INSTRUCTIONS FOR THE TASK:
Write out the listing exactly, dropping any picture it contains.

(DATA PROVIDED Opens)

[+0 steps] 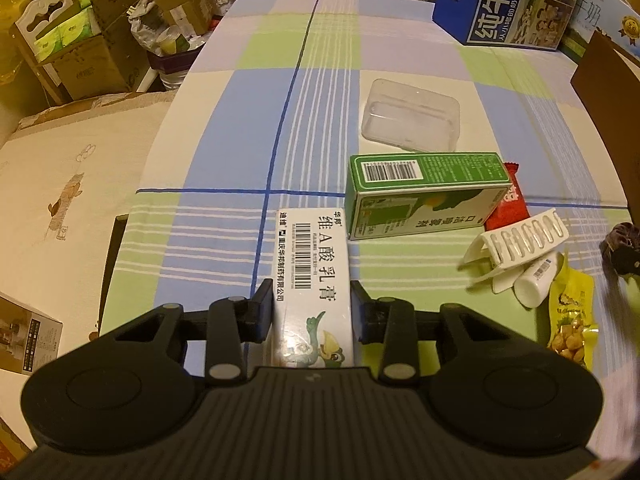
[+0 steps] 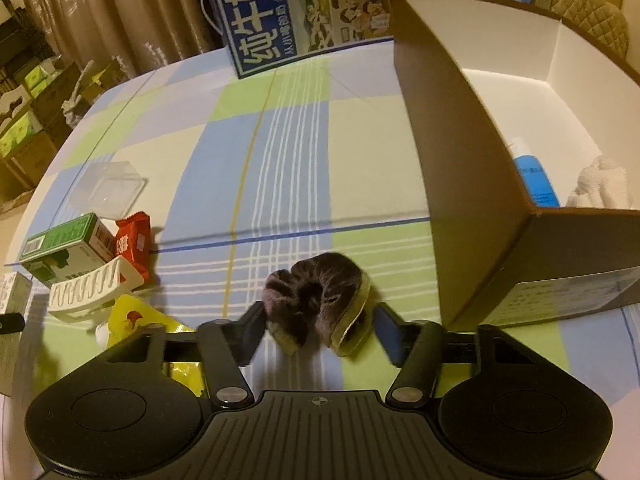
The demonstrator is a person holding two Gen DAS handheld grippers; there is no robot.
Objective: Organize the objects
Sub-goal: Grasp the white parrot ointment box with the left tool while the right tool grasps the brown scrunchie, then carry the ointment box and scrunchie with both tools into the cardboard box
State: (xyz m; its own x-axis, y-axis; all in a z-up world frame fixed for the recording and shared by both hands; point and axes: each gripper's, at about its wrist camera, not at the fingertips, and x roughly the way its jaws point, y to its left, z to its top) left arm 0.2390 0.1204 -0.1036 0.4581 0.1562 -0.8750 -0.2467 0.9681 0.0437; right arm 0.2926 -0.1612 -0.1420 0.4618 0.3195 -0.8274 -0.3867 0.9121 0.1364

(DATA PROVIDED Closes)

RESULT FOR THIS TASK:
[+0 steps] 
[+0 steps] 
The demonstrator is a person holding two Gen DAS handheld grippers; there is no robot.
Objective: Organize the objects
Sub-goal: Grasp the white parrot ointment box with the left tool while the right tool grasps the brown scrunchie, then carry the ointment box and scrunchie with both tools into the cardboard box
State: (xyz m; its own x-axis, y-axis; all in a z-up world frame fixed for the recording and shared by both hands; point and axes: each gripper's, at about its wrist camera, not at the fingertips, and x roughly the way its jaws point, y to its left, z to its top) left arm 0.2390 0.1204 -0.1036 0.4581 0.1562 -0.8750 -0.2467 0.9681 0.0437; right arm 0.2926 -0.1612 -0.1420 0.4618 0.3195 -0.8274 -0.3867 0.9121 0.1364

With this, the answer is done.